Yep check other shops... its about the only thing you can do... Maybe cichlid man has a site for you as far as where the brittish get there marine supplies...


----------



## Guest (Oct 4, 2006)

I wish they could just order in some for me. Is there and alterniative for liverock?

Thanks

Betta5


----------



## Fishfirst (Jan 24, 2005)

livesand could actually seed base rock... not as good as liverock but it would work.


----------



## Jonno (May 22, 2005)

Hi, 

Loads & loads of on-line shops sell Premium A grade Figi rock in England I have use this site they are extremely friendly hand helpful they will post rock aswell:

http://www.thecoralgarden.co.uk/

Does your lfs sell fish and corals?? Because if u need any places I know a loads of great on-line aquatic shops. Also practical fish keeping as a directory off all fish shops so you could find a marine shop close to you.

If you need any help please ask away we are here to help


----------



## Fishfirst (Jan 24, 2005)

Thanks jonno... I also would refer to the london aquarium society for help like I said in chat.


----------



## Guest (Oct 8, 2006)

Sorry i havent replyed, my internet has been down for ages. Yes my LFS sells fish and corals. Could live sand seed some base rock, because they sell live sand in packets with water in them. I cant buy off of the internet but thanks anyway!!!
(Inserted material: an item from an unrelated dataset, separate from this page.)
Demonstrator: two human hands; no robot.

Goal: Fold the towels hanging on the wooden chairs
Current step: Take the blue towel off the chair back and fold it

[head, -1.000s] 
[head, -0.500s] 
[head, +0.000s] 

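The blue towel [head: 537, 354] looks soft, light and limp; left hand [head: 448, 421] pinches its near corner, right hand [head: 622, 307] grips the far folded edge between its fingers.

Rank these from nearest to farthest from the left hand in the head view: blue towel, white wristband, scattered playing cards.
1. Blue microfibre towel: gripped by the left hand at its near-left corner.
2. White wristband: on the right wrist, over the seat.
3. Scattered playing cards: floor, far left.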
Thanks for all of the replys

Betta5


----------



## Damon (Jan 18, 2005)

You will still need at least one piece of good liverock that has coralline on it. There has to be some coralline in the tank. It wont grow from nothing. You can also make your own liverock. Curing takes much longer (up to 2 months) but its much cheaper and you can mold any shape you want.
http://www.athiel.com/lib3/arago.htm


----------



## Guest (Oct 8, 2006)

Could anyone give me a check list of everything i am gonna need!! thanks

Betta5

PS can anyone tell me why everytime i change a page i get logged out!!


----------



## Guest (Oct 8, 2006)

Can LS be used as the Bio filter without LR?


----------



## Damon (Jan 18, 2005)

You really need to read much more..............
There are plenty of books out there as well as websites that can walk you through setting up a sw tank. To answer your post will take pages, and pages of text.


----------



## Jonno (May 22, 2005)

Hi m8, 

There is a really good book made by interpet forgotten the name but when i get home tonight i will give you the name. It guides you through everything you need to know and is nicely priced. But don't rush into anything make sure you read up a lot because if you don't it will backfire on you.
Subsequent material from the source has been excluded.